Concept

William Shawn

Résumé
William Shawn (né Chon; August 31, 1907 – December 8, 1992) was an American magazine editor who edited The New Yorker from 1952 until 1987. Shawn was born William Chon on August 31, 1907, in Chicago, Illinois, to Benjamin T. Chon, a cutlery salesman, and Anna Bransky Chon. He was the youngest of five. His older siblings were Harold (1892-1967), Melba (1894-1964), Nelson (1898-1974), and Myron (1902-1987). His family were non-observant Jews from Eastern Europe. William dropped out of the University of Michigan after two years (1925-1927) and began working.

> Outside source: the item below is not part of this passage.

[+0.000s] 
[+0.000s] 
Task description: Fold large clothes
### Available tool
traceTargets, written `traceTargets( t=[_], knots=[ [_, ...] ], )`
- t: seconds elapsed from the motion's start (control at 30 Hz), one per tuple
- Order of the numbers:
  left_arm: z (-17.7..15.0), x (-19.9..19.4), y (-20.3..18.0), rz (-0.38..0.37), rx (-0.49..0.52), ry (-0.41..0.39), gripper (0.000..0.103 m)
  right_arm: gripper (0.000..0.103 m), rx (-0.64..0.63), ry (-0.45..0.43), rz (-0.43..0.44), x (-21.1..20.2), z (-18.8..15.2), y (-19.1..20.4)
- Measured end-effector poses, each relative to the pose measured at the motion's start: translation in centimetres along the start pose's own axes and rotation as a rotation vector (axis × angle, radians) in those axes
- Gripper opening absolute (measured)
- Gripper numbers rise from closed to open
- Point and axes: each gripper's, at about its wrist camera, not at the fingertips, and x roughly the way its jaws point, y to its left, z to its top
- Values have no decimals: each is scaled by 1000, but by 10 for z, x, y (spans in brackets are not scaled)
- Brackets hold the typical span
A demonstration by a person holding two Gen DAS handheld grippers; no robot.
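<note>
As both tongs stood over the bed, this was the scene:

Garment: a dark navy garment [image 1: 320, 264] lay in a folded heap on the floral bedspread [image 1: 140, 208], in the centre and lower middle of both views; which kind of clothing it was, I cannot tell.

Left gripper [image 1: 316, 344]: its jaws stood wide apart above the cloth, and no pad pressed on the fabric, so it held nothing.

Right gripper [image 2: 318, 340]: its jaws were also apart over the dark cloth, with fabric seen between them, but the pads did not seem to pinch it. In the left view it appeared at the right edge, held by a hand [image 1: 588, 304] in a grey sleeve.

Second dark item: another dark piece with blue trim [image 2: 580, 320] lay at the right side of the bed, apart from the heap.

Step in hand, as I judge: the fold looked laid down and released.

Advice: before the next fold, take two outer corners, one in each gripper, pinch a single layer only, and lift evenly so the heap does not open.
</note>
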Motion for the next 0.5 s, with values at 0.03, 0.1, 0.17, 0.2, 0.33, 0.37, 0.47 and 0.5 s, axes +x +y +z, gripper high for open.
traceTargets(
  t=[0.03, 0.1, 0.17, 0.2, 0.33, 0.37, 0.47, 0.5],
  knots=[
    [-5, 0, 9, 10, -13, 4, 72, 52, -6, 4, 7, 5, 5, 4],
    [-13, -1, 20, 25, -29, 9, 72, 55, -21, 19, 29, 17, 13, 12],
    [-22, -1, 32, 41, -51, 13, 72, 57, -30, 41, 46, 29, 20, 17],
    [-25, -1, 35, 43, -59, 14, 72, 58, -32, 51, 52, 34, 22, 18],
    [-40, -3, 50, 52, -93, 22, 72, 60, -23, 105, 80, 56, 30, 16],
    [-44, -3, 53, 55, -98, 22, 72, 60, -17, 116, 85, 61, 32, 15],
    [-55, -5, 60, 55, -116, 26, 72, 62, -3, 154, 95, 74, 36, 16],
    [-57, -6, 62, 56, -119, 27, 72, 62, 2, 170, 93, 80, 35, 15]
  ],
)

Shawn traveled to Las Vegas, New Mexico, where he worked at the local newspaper, The Optic. He returned to Chicago and worked as a journalist. Around 1930 he changed the spelling of his last name to Shawn. In 1932, he and his wife, Cecille, moved to New York City, where he tried to start a career as a composer. Soon after their arrival in New York City, Cecille took a fact checking job at The New Yorker magazine, and her husband began working there in 1933. His temperament contrasted with that of the magazine's founder Harold Ross. Colleagues later described him as "shy", "deferential", having a "strange presence". Lillian Ross recalled that Shawn believed in the value of every life, even that of Hitler. Shawn stayed with the magazine for 53 years. Shawn rose to assistant editor of The New Yorker and oversaw the magazine's coverage of World War II. He had been trying to get a story out of John Hersey for years. After Life magazine rejected Hersey's profile of future president John F. Kennedy, Shawn seized the opportunity. The story ran in The New Yorker and was reprinted in the Reader's Digest. Hundreds of thousands of copies were distributed during Kennedy's campaigns for the U.S. House of Representatives and the presidency. In 1946, Shawn persuaded Ross to run Hersey's story about the atomic bombing of Hiroshima as the entire contents of one issue. He left for a few months shortly after that to write on his own, but soon returned.